WORK ORDER = From the listing that follows, extract every line and set it down unaltered.

DATASET EXCERPT =
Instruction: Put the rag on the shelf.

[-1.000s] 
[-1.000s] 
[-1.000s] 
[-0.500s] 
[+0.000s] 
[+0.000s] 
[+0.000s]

REPLY TO THE TASK =
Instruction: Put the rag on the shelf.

[-1.000s] 
[-1.000s] 
[-1.000s] 
[-0.500s] 
[+0.000s] 
[+0.000s] 
[+0.000s]

Work on the exercise is complete.